Carta al director enviada por Felipe Bazaez Mellafe a El Mostrador, publicada el 3 de mayo de 2017-

A raíz del Oficio emitido por la Superintendencia de Educación.

La educación en Chile mientras se mantenga en su modelo actual, incrustada en un mercado desregulado, seguirá siendo fuertemente criticada, esto por supuesto se complica aún más cuando consideramos las libertades individuales. Es necesario comprender que la educación es un bien social y público, que debe ser de fácil elección y acceso, debe tener un fuerte componente igualitario tanto de acceso como de calidad entre otros, así como también, un respeto –y garantías- hacia las libertades individuales de cada alumno.

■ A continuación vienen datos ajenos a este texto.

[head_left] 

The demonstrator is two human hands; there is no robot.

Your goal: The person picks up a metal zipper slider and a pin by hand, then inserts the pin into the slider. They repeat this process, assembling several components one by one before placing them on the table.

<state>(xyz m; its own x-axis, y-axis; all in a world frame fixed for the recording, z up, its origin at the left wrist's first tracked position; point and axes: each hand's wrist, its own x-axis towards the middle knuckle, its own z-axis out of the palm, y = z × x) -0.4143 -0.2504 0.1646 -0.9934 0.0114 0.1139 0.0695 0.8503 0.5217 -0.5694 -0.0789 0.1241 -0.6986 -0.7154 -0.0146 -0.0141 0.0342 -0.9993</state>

La diversidad es la base principal del reconocernos como iguales, es entonces esto lo que nos ha permitido grandes avances en sociedades cada vez más inclusivas –más en algunas áreas que en otras- por lo tanto parece muy razonable seguir avanzando por esta vía. Debemos entonces agradecer el oficio entregado por la Superintendencia de Educación respecto a medidas necesarias para la correcta inclusión de niños transgénero en los establecimientos educacionales, evitando así la categorización y discriminación arbitraria, el aislamiento, o mejor dicho, la pérdida de oportunidades de un niño por los estereotipos y prejuicios arraigados hace mucho tiempo en nuestra sociedad.

Deben ser fuertemente sancionados aquellos colegios que según su visión se niegan a la inclusión, las creencias son cosa de la vida privada, y la inclusión en conjunto con la educación son de la vida pública, basta ya de hacernos creer que estas creencias se basan en cuestiones de género.

Por lo tanto, la Inclusión Social que es un término muy amplio, que debe estar presente en cada discurso, en cada medida, en cada cambio, es necesario que dejemos de pensar en la dualidad del género, y pensemos en la diversidad de las capacidades de cada individuo, que debe tener garantizada su oportunidad de desarrollar el proyecto de vida que desee, de la manera más conveniente posible. Esta discusión debe continuar con la gran deuda que tenemos con las personas en situación de discapacidad –una de las mayores deuda-, con los extranjeros, los pueblos originarios, las creencias religiosas, por solo nombrar algunas de las más importantes.